Jack had lost count of how many times he’d heard him mutter that as they’d unload the mowers and blowers and weed whackers from the trailer. Giovanni charged jaw-dropping lawn maintenance fees, but people paid him. He had the quality homeowners wanted most in their gardener: He showed up. On top of that, he and his crew did good work.
On this otherwise unremarkable late October day, the Two Paisanos crew was in Forest Hills performing a fall cleanup around a two-story Tudor in the shadow of the West Side Tennis stadium. Last month they’d worked at the club itself, planting mums for the fall. His dad was a big tennis fan and Jack remembered seeing the place on TV when the US Open was held here.
Carlos, Juan, and Ramon were happy-go-lucky sorts who loved having a job and money to spend in the midst of a recession. But Rico had a chip on his shoulder. Today he’d started in the moment he got in the truck. Childish stuff. He was seated behind Jack so he began jabbing his knees against Jack’s seat back. Jack seethed. The months of bad ’tude and verbal abuse were getting to him. But he did his best to ignore the guy. Rico never seemed to be playing with a full deck anyway, and appeared to be missing more cards than usual today.
When they reached the work site Rico started with the name-calling in Spanish. One thing lacking in his Spanish classes in Rutgers had been vernacular obscenities. But Jack had picked up quite a few since July. Rico was using them all. Usually the comments were directed at Jack, but today Rico had expanded into Jack’s ancestry, particularly his parents. With Jack’s mother buried less than a year now, the guy was stomping on hallowed ground. But he didn’t know that. Jack set his jaw, tamped the fire rising within, and put on his headphones. He started UB40’s latest spinning in his Discman. The easy, mid-tempo reggae of “Labour of Love 2” offered a peaceful break from Rico’s rants.

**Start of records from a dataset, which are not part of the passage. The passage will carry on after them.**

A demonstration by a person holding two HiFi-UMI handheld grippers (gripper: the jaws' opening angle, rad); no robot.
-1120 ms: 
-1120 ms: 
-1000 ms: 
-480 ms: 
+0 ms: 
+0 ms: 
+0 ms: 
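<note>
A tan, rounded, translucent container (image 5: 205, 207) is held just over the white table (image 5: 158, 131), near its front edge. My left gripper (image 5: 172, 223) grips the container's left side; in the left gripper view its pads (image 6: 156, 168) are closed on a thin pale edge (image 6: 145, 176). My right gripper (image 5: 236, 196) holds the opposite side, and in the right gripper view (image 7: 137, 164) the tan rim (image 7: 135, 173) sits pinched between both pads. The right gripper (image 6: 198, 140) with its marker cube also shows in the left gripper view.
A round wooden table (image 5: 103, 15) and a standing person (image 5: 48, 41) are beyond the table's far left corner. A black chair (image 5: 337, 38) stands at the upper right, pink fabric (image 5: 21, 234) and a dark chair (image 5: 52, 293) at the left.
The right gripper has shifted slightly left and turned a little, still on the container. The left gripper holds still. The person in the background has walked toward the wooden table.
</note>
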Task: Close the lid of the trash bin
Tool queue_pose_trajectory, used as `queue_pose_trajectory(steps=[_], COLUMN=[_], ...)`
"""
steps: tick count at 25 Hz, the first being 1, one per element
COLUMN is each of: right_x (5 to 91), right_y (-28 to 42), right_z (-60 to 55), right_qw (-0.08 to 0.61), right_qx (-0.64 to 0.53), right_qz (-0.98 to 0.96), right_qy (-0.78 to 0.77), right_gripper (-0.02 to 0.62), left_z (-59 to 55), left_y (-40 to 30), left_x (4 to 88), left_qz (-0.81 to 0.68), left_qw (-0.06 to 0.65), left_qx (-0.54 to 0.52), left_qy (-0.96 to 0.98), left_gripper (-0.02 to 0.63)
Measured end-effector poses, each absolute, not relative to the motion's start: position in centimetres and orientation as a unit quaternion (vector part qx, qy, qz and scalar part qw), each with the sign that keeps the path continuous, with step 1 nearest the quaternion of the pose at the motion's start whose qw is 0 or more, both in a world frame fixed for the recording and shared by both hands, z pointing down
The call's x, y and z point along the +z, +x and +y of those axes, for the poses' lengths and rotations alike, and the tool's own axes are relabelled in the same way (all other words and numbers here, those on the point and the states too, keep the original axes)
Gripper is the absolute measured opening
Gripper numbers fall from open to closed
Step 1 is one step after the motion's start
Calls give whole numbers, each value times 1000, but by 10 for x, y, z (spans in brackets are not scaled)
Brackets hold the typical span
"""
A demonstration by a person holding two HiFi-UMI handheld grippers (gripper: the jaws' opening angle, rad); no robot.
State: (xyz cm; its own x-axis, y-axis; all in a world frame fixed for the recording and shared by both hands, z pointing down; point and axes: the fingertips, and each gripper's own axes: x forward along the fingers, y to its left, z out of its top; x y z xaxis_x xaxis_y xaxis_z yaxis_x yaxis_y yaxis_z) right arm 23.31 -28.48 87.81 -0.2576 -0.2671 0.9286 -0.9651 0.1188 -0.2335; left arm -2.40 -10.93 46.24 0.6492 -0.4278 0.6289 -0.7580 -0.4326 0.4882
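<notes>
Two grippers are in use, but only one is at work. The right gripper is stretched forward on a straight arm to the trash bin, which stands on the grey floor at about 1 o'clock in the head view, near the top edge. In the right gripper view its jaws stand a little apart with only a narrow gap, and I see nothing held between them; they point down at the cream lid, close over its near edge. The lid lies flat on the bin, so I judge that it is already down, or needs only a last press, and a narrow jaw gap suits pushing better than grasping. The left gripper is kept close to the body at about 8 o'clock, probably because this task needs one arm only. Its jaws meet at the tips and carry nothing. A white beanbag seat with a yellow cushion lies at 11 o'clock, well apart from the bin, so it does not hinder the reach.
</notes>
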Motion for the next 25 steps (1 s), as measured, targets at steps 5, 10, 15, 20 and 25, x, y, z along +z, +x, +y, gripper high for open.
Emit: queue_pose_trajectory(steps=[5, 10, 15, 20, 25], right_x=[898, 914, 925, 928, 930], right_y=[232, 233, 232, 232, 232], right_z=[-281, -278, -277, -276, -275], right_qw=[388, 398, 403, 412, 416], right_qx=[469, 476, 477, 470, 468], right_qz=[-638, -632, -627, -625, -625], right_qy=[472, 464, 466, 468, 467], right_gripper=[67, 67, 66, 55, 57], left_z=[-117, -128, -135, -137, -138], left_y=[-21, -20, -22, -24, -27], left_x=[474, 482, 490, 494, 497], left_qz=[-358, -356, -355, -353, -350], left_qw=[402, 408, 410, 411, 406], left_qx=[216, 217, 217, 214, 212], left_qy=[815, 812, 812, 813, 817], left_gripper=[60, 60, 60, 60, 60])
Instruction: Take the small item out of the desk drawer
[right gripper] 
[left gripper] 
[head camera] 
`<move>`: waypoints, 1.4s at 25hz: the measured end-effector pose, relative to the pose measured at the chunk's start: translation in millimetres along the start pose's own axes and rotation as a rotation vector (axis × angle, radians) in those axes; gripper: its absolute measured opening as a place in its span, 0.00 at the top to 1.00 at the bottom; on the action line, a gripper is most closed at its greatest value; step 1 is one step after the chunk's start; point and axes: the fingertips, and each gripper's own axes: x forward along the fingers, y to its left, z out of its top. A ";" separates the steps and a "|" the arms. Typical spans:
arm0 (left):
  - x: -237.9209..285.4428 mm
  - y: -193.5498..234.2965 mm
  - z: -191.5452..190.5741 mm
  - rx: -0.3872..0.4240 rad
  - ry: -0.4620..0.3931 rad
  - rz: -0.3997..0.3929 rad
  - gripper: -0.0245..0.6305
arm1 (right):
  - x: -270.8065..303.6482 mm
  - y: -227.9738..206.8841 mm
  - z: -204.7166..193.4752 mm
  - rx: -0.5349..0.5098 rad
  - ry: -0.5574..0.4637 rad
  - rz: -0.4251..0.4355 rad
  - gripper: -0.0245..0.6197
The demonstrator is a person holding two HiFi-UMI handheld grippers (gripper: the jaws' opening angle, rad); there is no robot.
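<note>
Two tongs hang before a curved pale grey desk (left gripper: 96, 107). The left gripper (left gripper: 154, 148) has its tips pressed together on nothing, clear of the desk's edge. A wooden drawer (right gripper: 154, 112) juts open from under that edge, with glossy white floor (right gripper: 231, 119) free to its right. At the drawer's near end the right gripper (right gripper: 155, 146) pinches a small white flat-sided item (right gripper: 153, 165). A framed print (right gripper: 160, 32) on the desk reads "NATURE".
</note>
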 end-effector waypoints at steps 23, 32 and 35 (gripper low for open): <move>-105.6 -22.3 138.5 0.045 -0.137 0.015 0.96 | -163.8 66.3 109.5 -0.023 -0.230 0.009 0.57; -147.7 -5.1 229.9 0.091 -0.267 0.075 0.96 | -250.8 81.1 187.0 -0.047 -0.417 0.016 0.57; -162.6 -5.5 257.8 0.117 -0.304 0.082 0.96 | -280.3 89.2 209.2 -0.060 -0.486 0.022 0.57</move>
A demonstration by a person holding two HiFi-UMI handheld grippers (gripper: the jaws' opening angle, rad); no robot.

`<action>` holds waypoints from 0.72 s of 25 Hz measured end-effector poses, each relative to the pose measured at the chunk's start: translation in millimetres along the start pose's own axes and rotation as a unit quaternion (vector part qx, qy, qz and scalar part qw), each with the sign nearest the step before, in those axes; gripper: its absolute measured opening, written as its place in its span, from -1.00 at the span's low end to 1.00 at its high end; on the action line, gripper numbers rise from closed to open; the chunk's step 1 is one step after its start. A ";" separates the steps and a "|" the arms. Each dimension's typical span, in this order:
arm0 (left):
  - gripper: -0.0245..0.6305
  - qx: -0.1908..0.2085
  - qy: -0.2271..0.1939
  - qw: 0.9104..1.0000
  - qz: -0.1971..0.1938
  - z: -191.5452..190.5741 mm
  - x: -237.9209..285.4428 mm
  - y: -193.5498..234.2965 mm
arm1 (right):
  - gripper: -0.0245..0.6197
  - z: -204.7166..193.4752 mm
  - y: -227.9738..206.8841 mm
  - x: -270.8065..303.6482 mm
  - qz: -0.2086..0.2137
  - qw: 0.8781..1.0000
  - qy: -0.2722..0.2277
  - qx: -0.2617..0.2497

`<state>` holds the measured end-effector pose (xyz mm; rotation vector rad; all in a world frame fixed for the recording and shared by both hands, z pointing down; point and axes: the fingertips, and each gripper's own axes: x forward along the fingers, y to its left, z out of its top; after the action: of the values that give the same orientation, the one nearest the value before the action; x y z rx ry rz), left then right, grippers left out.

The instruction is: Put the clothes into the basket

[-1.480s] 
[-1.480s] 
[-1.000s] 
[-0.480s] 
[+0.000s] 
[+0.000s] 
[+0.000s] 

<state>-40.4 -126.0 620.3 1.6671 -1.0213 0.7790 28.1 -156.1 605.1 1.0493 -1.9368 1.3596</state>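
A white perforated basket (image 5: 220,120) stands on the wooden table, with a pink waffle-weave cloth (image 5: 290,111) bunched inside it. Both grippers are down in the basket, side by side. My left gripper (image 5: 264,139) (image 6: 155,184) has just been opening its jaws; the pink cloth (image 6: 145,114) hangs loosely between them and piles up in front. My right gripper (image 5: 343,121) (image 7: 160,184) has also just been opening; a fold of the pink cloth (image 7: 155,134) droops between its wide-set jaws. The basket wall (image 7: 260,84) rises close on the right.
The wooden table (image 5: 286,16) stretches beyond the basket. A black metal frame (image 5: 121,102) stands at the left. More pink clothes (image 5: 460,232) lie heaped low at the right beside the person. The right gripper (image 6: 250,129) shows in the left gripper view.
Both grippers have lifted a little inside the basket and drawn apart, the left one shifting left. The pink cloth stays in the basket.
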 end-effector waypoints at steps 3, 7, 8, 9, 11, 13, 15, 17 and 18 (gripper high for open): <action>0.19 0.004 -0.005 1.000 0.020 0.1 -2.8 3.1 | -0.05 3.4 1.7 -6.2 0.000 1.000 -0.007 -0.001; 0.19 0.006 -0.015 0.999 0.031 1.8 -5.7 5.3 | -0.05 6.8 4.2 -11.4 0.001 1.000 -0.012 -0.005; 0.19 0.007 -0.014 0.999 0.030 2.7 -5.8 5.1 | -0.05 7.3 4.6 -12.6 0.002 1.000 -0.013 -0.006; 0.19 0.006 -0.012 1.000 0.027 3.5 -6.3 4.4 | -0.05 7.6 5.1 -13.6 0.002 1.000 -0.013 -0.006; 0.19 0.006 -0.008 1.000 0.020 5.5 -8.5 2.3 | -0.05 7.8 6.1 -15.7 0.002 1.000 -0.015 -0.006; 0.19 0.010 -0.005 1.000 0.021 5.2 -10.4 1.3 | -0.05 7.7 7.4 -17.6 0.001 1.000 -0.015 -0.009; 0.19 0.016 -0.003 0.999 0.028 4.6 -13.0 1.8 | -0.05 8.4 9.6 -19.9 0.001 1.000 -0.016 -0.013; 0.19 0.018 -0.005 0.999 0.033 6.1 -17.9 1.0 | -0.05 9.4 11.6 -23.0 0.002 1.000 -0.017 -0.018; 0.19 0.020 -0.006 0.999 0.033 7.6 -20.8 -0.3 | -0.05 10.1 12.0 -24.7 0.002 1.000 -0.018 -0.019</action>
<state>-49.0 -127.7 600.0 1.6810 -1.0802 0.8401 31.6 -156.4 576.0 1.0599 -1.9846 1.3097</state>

Rico must have become royally pissed that he couldn’t get a rise. So pissed he hauled off and sucker punched Jack in the face.
As his headphones went flying and pain exploded in his cheek, Jack felt something snap. Not physically, but mentally, emotionally. A darkness enveloped him. He’d felt it surge up in him before, but never like this. He took martial arts classes but whatever he’d learned was lost in an explosive rush of uncontrollable rage. Usually he fought it, but this time he embraced it. A dark joy filled him as he leaped at Rico with an animal howl.
He pounded his face, feeling his nose snap beneath his knuckles, his lips shred against his teeth. Rico reeled back, and Jack quarter spun his body as he aimed a kick at his left knee. His boot heel connected with the outside of the knee, caving it inward. Even over the roaring in his ears he could hear the ligaments snap. As Rico went down, Jack stomped on the knee, then kicked him in the ribs, once, twice. As Rico clutched his chest and rolled onto his side, Jack picked up a bowling-ball-size rock from the garden border and raised it to smash his head.
A pair of powerful arms encircled him and wrenched him around. He lost his grip on the rock and it landed on the grass, denting the turf. Giovanni’s voice was shouting close behind his left ear.